**Work to complete**
Your answer is the lines below, exactly, from the one that contains "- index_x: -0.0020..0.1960" through the one that contains "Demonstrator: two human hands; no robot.", both included.
Start of Available data
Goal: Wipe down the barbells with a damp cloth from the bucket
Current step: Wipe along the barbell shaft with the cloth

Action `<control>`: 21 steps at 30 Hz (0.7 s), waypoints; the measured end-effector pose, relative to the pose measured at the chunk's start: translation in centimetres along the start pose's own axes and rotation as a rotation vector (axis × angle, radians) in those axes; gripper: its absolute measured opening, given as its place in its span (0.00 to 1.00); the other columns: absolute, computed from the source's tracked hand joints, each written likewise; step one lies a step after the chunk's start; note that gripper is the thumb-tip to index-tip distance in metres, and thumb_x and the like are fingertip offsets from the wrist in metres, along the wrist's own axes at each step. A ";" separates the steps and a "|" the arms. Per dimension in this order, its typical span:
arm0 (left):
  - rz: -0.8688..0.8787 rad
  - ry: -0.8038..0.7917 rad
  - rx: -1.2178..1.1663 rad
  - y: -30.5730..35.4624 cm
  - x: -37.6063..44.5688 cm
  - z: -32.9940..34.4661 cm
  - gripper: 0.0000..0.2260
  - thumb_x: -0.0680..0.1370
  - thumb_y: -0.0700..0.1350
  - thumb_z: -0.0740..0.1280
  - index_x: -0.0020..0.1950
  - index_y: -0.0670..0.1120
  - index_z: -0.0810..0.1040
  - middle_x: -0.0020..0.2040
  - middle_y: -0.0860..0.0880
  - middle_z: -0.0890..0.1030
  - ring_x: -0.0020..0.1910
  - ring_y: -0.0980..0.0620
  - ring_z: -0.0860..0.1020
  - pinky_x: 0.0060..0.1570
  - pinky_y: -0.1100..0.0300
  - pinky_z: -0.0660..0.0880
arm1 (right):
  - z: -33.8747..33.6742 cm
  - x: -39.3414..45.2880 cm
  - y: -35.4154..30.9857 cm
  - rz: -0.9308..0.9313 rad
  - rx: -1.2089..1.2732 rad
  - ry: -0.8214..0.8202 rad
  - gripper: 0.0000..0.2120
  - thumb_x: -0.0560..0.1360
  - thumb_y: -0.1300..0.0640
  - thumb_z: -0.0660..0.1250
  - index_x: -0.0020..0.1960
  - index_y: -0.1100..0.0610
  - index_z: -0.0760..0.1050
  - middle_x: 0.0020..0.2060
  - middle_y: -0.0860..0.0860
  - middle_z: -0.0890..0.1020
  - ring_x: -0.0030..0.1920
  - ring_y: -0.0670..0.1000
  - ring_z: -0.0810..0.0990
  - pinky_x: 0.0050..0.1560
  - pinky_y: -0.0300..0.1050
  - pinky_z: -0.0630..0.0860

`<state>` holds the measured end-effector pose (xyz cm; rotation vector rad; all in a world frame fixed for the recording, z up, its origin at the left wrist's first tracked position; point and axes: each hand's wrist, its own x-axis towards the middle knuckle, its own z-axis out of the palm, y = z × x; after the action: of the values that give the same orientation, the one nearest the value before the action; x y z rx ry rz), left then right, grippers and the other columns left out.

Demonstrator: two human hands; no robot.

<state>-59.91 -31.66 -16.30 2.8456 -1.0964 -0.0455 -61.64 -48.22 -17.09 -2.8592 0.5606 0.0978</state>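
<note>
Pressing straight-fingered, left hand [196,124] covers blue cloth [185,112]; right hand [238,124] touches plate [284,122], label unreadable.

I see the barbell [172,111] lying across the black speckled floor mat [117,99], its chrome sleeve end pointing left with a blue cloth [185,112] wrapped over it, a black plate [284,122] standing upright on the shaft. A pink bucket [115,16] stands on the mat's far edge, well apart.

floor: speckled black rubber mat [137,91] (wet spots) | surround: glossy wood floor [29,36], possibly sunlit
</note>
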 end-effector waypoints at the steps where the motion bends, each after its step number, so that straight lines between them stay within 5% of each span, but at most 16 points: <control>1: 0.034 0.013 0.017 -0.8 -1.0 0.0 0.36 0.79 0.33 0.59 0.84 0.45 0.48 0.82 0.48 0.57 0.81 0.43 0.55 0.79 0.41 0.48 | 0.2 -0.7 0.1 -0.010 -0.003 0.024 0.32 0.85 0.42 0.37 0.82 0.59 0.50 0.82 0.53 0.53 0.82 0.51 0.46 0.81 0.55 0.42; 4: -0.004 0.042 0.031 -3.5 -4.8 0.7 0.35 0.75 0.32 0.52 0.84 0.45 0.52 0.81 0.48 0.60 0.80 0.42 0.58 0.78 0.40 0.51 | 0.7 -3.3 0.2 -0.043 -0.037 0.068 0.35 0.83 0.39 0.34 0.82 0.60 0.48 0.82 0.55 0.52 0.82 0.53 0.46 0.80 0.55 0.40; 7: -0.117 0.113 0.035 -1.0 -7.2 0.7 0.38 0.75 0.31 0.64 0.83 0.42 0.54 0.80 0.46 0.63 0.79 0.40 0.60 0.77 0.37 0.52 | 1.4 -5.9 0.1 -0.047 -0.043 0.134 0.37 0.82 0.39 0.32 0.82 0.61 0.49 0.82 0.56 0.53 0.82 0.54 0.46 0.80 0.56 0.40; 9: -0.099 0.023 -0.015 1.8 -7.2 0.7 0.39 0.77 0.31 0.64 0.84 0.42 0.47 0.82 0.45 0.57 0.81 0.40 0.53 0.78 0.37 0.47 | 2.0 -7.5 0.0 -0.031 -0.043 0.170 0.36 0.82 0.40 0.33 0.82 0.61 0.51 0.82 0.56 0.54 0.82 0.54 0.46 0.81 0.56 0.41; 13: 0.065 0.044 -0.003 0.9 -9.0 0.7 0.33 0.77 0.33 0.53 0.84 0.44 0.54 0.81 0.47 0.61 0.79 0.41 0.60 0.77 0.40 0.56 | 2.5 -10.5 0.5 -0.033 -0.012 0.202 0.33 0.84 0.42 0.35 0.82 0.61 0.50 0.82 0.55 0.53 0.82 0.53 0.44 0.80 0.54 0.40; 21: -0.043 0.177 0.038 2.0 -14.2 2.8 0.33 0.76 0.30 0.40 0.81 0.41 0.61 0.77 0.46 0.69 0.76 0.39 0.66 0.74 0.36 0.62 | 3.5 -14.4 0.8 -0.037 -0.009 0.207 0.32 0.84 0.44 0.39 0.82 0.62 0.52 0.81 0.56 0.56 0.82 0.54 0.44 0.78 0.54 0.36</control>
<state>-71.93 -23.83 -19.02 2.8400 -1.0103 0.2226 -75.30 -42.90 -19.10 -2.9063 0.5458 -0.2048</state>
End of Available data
**Written answer**
  - index_x: -0.0020..0.1960
  - index_y: -0.1100..0.0610
  - index_z: -0.0760..0.1050
  - middle_x: 0.0020..0.2060
  - middle_y: -0.0860..0.0860
  - middle_z: -0.0890..0.1020
  - ring_x: -0.0030..0.1920
  - ring_y: -0.0670..0.1000
  - ring_z: -0.0810..0.0990
  - pinky_x: 0.0050..0.1560
  - pinky_y: -0.0300..0.1050
  - pinky_z: -0.0630..0.0860

`<state>` holds the measured end-effector pose (xyz cm; rotation vector rad; all in a world frame fixed for the recording, z up, its origin at the left wrist's first tracked position; point and axes: each hand's wrist, its own x-axis towards the middle knuckle, its own z-axis out of the palm, y = z × x; after the action: of the values that give the same orientation, the one nearest the value before the action; x y z rx ry rz), left then right, grippers and the other columns left out.

Demonstrator: two human hands; no robot.

No further output is needed here.